Снег валит и валит на дворе. Чисто и бело кругом.
И деревья запушило.
Вороны каркают, да колокола бьют.
«Не представится ли случай вытащить меня из этой тюрьмы?…Дай-то Бог выехать мне отсюда на санях прежде окончания этой зимы!»
Наталья Алексеевна скончалась 22 ноября ночью. «Помолившись, хотела лечь спать, но напали судороги, что она скончалась не более, как в две минуты», — рассказывала Анна Крамер. Только она одна была при ней.
Так ли было или нет, сказать трудно. Анна Крамер умела хранить тайны.
Недаром была поверенной в сердечных делах прежней императрицы Екатерины I, а с ее кончиной берегла тайны своего любимца Левенвольде.
Государь был безутешен. Не спал всю ночь, а наутро выехал из дворца, в котором умерла сестра и поселился в Кремлевском дворце.
Смерть великой княжны Натальи Алексеевны, как это ни кощунственно будет звучать, устраивала все противоборствующие партии.
Она очищала путь для основной фаворитки — цесаревны Елизаветы, удаляла последнее препятствие для честолюбивых Долгоруких, желавших единолично влиять на государя и, более того, мечтавших войти с ним в родство, и, наконец, давала возможность немецкой партии делать ставку (пока тайно) на дочерей царя Иоанна, о которых никогда прежде не говорилось и не упоминалось как о претендентках на российский престол.
Католики и протестанты, принимавшие участие в происходивших событиях, готовились к новой схватке.
XIII
Два месяца тело покойной великой княжны Натальи Алексеевны стояло в траурной зале Лефортовского (или как еще его называли Слободского) дворца. Священники читали Псалтирь. Потрескивали свечи. Стены и потолок обиты черным. По потолку зала была убрана серебряною материею, на которой руками французских мастеров вышиты были, золотом и шелками, императорская корона и цветы. Восемь, постоянно сменявшихся, «дневальных» дам составляли почетную стражу тела. В головах покойной стояли на часах два кавалергарда с обнаженными шпагами.

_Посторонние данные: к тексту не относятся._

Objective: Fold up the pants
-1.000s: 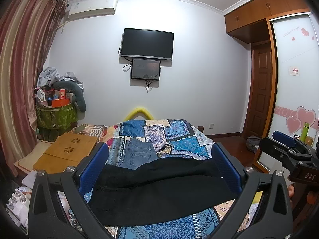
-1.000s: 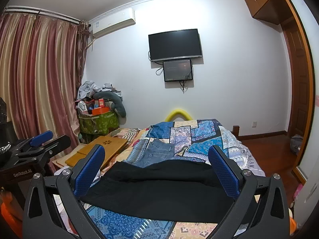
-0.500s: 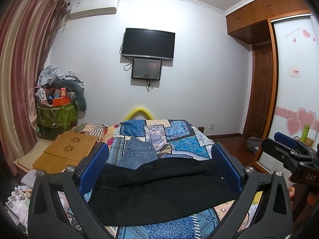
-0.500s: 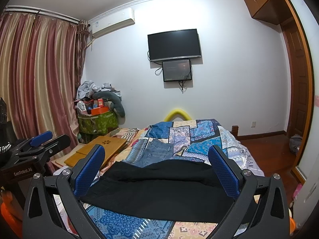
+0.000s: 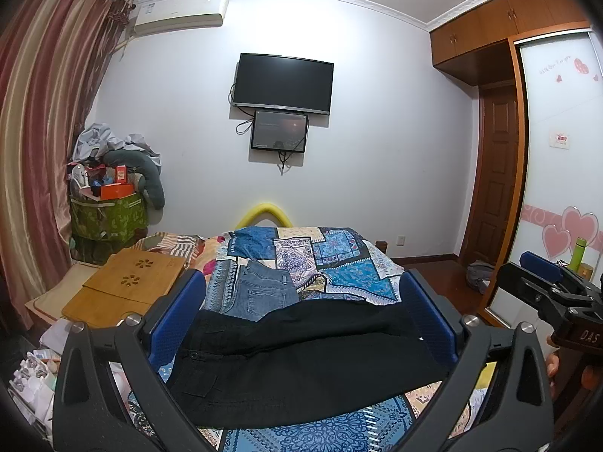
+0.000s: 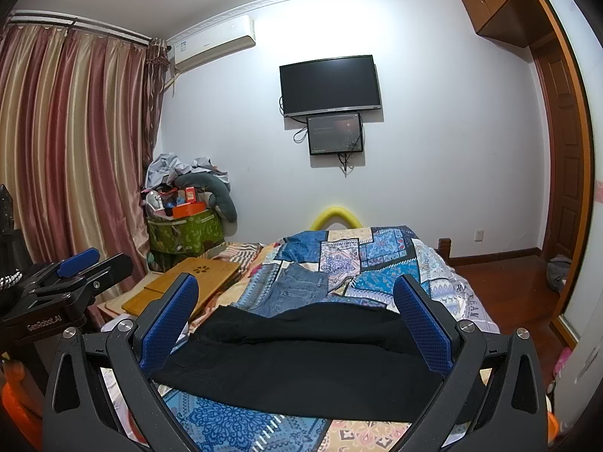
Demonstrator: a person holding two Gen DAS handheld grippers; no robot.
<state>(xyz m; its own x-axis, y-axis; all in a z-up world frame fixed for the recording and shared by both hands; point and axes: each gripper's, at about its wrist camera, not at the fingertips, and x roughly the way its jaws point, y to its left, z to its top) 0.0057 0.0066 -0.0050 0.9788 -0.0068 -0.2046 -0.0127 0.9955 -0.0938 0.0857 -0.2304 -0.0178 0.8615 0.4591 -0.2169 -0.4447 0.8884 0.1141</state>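
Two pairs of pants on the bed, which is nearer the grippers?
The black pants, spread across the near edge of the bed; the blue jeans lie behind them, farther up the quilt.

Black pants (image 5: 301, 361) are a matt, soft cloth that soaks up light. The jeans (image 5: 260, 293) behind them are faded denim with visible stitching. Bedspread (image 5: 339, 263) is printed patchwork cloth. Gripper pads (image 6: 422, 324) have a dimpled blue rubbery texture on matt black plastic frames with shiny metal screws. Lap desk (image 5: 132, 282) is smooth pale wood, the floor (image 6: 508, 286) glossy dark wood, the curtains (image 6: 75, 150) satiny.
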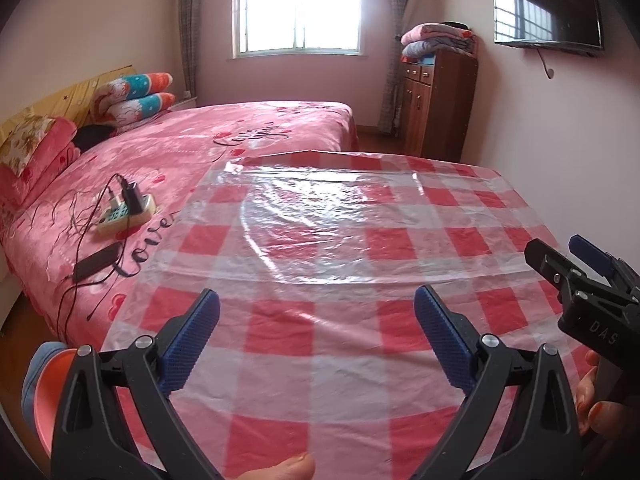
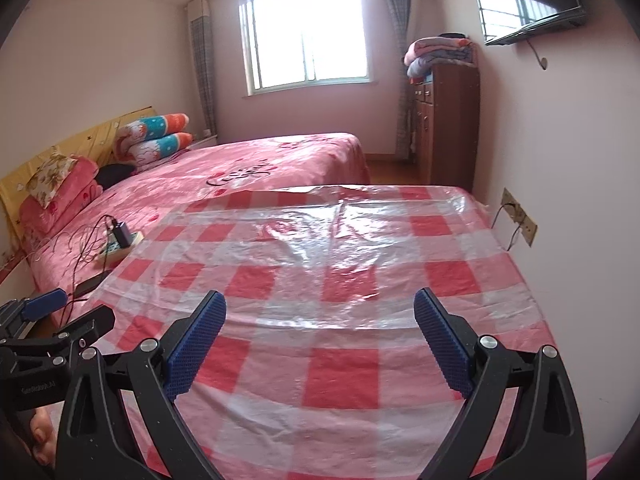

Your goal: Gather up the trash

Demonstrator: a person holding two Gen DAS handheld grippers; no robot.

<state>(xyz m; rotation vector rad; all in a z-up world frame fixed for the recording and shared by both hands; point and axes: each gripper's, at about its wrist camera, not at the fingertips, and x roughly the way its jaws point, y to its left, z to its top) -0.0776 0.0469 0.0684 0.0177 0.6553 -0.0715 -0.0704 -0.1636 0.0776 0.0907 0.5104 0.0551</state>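
Two grippers hover over the near edge of a table covered in a red-and-white checked tablecloth (image 1: 320, 360): the left gripper (image 1: 316, 338) with its blue-padded fingers spread wide and nothing between them, and the right gripper (image 2: 320, 340) likewise spread and empty. Each shows at the edge of the other's view, with the person's fingers wrapped on the handle. No trash can be made out on the cloth; only a crinkled clear plastic sheet (image 1: 340, 224) lies flat over the table's middle and far part, glaring under the window light. Beyond the table's left edge, on a pink bed (image 1: 180, 148), sit a power strip (image 1: 128, 210) with a charger plugged in and a dark phone (image 1: 96, 262). Farther back stand a wooden cabinet (image 1: 436, 104) bearing folded blankets and a wall-mounted TV (image 1: 546, 8).
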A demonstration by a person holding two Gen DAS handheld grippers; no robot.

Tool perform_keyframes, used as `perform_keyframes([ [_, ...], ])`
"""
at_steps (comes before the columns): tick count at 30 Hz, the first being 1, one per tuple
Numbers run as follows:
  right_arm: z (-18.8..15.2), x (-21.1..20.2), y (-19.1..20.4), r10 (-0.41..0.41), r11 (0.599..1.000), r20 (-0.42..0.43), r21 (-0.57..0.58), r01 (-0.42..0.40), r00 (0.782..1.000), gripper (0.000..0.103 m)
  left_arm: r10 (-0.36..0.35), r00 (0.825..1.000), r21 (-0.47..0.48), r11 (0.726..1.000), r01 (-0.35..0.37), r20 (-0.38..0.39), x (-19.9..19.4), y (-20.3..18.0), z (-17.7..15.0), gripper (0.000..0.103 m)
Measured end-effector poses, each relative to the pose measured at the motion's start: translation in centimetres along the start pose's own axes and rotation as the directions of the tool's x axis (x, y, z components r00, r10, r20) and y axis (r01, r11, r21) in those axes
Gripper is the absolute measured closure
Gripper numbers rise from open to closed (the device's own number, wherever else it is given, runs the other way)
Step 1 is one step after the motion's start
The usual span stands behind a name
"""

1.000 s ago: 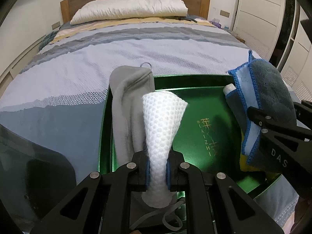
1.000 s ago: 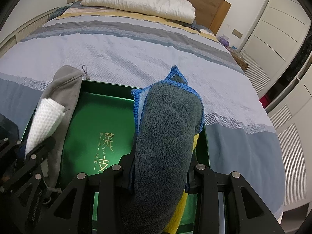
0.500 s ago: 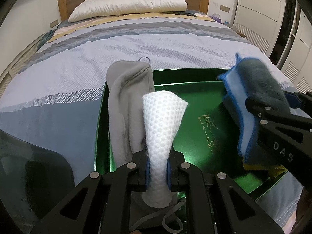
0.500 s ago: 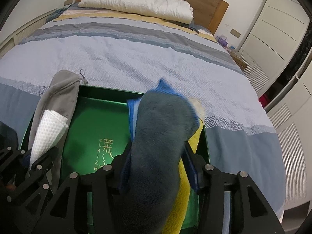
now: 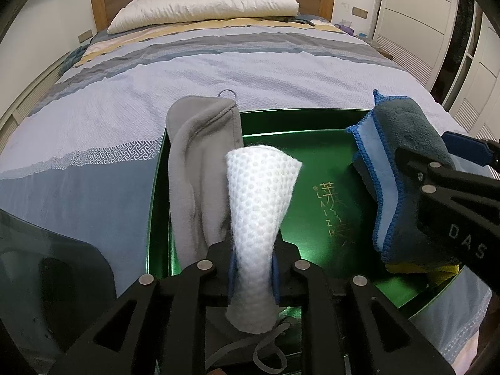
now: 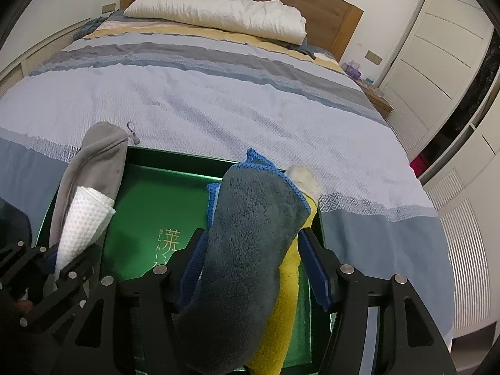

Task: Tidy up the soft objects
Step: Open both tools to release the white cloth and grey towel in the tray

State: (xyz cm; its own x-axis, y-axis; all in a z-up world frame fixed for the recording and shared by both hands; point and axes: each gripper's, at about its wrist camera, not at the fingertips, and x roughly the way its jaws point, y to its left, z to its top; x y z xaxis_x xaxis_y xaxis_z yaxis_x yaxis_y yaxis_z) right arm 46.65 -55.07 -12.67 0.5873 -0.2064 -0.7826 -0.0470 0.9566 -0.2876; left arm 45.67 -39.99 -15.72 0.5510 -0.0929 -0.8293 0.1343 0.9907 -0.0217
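A green tray (image 5: 312, 125) (image 6: 175, 162) lies on the bed. My left gripper (image 5: 253, 250) (image 6: 62, 256) still pinches a rolled white waffle cloth (image 5: 259, 193) (image 6: 81, 218) while its jaws are opening. This cloth leans on a grey fleece cloth (image 5: 197, 156) (image 6: 97, 162) at the tray's left side. My right gripper (image 6: 253, 237) (image 5: 437, 187) is opening around a dark grey towel with blue edging (image 6: 250, 218) (image 5: 406, 131). The pads stand off it. The towel rests on a yellow cloth (image 6: 290, 281) (image 5: 422, 270) at the tray's right side.
The tray sits near the foot of a bed with a striped blue-grey cover (image 5: 218, 72). A white pillow (image 6: 218, 9) lies by the wooden headboard. White wardrobe doors (image 6: 437, 47) stand to the right. A dark rounded object (image 5: 47, 265) is at the lower left.
The right gripper's jaws spread apart and the dark grey towel sank onto the yellow cloth. The left gripper's pads parted slightly around the white cloth. Neither hand shifted.
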Motion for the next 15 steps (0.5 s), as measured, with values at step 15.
perform_keyframes([
  [15,0.1,-1.4,-0.6,-0.012,1.0,0.025,0.028,0.011,1.0,0.043,-0.028,0.999,-0.005,1.0,0.028,0.02,-0.5,-0.3,0.1,0.051],
])
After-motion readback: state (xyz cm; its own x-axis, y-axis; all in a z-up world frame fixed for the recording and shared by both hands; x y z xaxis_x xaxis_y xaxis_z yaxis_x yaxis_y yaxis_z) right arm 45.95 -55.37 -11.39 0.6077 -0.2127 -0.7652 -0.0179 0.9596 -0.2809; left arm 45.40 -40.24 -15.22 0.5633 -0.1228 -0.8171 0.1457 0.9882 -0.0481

20 января, вскоре после Рождества, с величайшей пышностью совершилось погребение великой княжны. Вот как описывал его малоросс-очевидец: «Церемония началась около десятого часа, а кончилась около полудня. Ехали сперва три маршала в ряд, за ними шли гренадеры от гвардии, с перьями, в девять рядов, около ста человек, разные придворные служители преставившейся великой княжны, попарно, а заключили снова два маршала. Потом певчие разные и государевы шли, продолжая пение, диаконы, которых было несколько сот, попы, которых было близ четырех сот, архимандриты, архиереев семь; три знатные персоны несли кавалерию Св. Екатерины, другие же три, на золотой подушке, императорскую корону, а потом везено было тело под золотым, шитым с многими кутасами, балдахином, везенным восемью лошадьми, обшитыми в черные аксамитровые капы, с приложенными на челах и боках императорскими гербами; а близ всякого коня по одному человеку из знатных шло, также и около балдахина, придерживая с кутасами шнуры. Балдахин внизу укрыт был сребреным моарем, а наверх покрывала стоял серебряный гроб с телом. Когда балдахин поровнялся с монастырем Богоявленским, то из оного вышел император с должайшим флером и пошел за гробом. Под руки Его Величество вели барон Остерман и князь Алексей Григорьевич Долгорукий; за государем шла государыня цесаревна, которую под руки вели Иван Гаврилович Головкин да князь Черкасский, потом шли дамы, 21 пара, также в траур убранные и завешанные черными флерами с должайшими хвостами; заключали шествие: 3 маршалки и рота гренадеров Семеновского полка. Полки от слободы до Кремля и в Кремле до монастыря девичьего Вознесенского стояли, и когда туда принесено тело, то все дали бегучий огонь трижды; во время же хода, с пушек били поминутно».